WHAT THE TASK REQUIRES
Scan the listing below. Copy each line that contains "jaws".

EXERCISE DATA
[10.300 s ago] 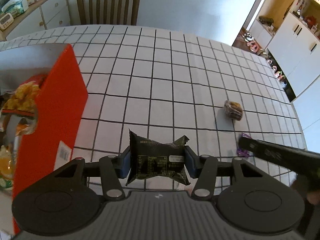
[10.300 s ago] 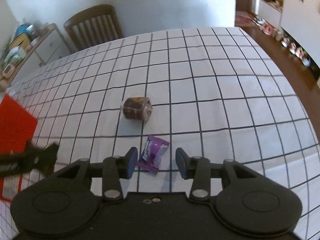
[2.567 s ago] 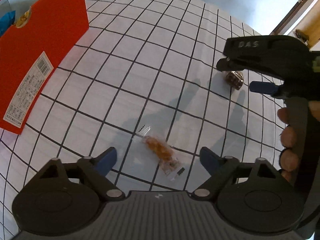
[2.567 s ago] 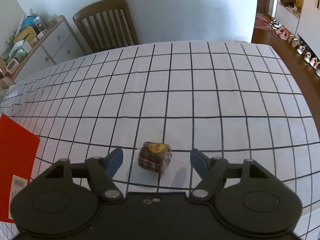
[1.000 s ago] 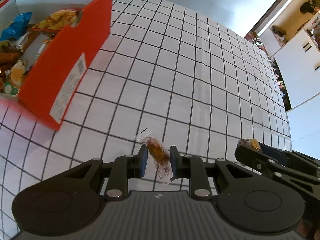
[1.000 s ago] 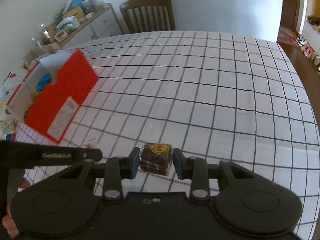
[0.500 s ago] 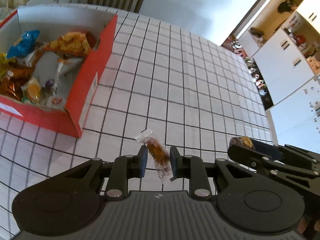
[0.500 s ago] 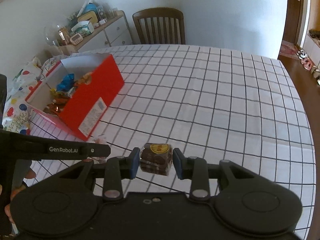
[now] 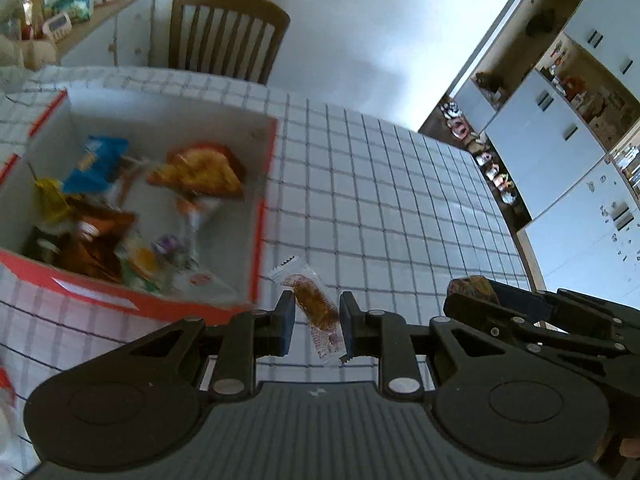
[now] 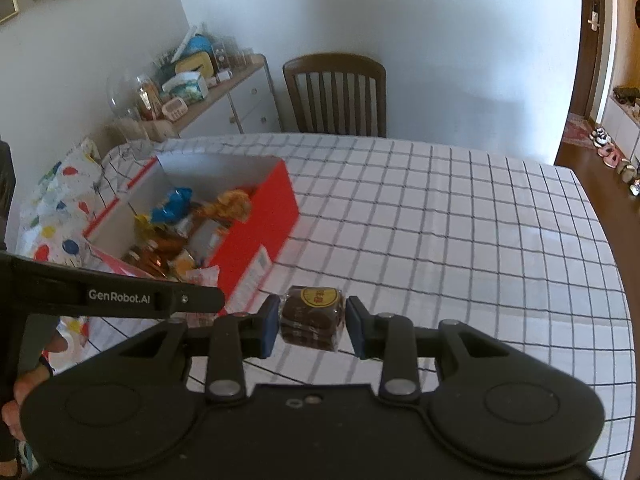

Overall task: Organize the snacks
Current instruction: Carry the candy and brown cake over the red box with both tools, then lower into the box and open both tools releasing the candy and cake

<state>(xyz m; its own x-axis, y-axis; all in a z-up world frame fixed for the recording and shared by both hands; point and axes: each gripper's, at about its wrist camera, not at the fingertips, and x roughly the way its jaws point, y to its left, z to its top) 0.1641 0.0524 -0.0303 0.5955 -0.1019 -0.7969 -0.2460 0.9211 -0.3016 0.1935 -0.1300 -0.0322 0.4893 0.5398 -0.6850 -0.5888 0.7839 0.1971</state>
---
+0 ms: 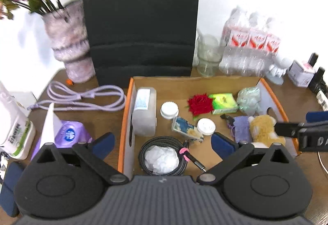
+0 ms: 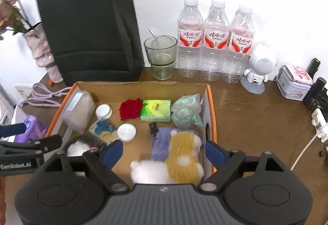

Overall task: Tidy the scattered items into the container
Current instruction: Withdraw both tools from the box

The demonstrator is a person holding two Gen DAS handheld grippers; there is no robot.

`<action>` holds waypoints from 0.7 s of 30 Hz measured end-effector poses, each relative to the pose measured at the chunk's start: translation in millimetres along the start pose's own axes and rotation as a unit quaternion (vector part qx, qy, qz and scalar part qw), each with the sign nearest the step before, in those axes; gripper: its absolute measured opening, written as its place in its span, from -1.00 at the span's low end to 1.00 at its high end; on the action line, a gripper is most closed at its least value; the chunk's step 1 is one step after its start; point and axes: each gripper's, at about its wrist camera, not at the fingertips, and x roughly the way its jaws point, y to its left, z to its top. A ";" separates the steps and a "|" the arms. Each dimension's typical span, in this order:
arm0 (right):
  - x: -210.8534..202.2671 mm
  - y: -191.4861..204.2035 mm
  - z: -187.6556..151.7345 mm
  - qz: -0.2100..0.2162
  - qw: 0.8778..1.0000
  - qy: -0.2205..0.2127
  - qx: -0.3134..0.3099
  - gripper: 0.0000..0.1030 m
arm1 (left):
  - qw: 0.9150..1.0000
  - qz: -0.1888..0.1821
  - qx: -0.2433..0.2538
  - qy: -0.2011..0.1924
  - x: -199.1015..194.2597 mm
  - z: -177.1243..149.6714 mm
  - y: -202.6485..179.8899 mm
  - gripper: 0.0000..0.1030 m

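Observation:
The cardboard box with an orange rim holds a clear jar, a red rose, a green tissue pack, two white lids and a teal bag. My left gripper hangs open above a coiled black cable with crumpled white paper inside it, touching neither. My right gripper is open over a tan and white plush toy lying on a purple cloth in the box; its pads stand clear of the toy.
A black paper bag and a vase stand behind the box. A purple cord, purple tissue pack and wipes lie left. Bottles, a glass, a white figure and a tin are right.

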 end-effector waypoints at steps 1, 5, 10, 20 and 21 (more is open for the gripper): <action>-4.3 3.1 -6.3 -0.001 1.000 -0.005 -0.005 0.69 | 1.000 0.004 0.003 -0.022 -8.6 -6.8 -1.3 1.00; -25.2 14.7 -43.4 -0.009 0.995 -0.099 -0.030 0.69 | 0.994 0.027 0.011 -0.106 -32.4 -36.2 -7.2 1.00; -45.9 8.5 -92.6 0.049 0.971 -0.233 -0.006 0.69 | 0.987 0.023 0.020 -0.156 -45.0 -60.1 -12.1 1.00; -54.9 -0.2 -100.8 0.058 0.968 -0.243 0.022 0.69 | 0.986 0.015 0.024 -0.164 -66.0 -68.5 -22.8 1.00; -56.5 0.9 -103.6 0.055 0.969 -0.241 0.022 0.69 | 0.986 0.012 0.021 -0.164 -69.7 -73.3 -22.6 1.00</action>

TASK SOLUTION
<state>(xyz m; its own x-axis, y-axis; all in a z-up world frame fixed for the recording and shared by both hands; point and axes: each gripper's, at about its wrist camera, not at the fingertips, and x roughly the way its jaws point, y to its left, z to its top) 0.1641 0.0524 -0.0303 0.5955 -0.1019 -0.7969 -0.2460 0.9211 -0.3016 0.1935 -0.1300 -0.0322 0.4893 0.5398 -0.6850 -0.5888 0.7839 0.1971</state>
`<action>` holds waypoints from 0.7 s of 30 Hz measured end-effector poses, each relative to the pose measured at the chunk's start: translation in millimetres along the start pose's own axes and rotation as a unit quaternion (vector part qx, qy, qz and scalar part qw), each with the sign nearest the step before, in those axes; gripper: its absolute measured opening, written as its place in its span, from -1.00 at the span's low end to 1.00 at its high end; on the action line, a gripper is most closed at its least value; the chunk's step 1 is one step after its start; point and axes: each gripper's, at about its wrist camera, not at the fingertips, and x roughly the way its jaws point, y to its left, z to its top. A ";" separates the steps and a "|" the arms. Each dimension's typical span, in this order:

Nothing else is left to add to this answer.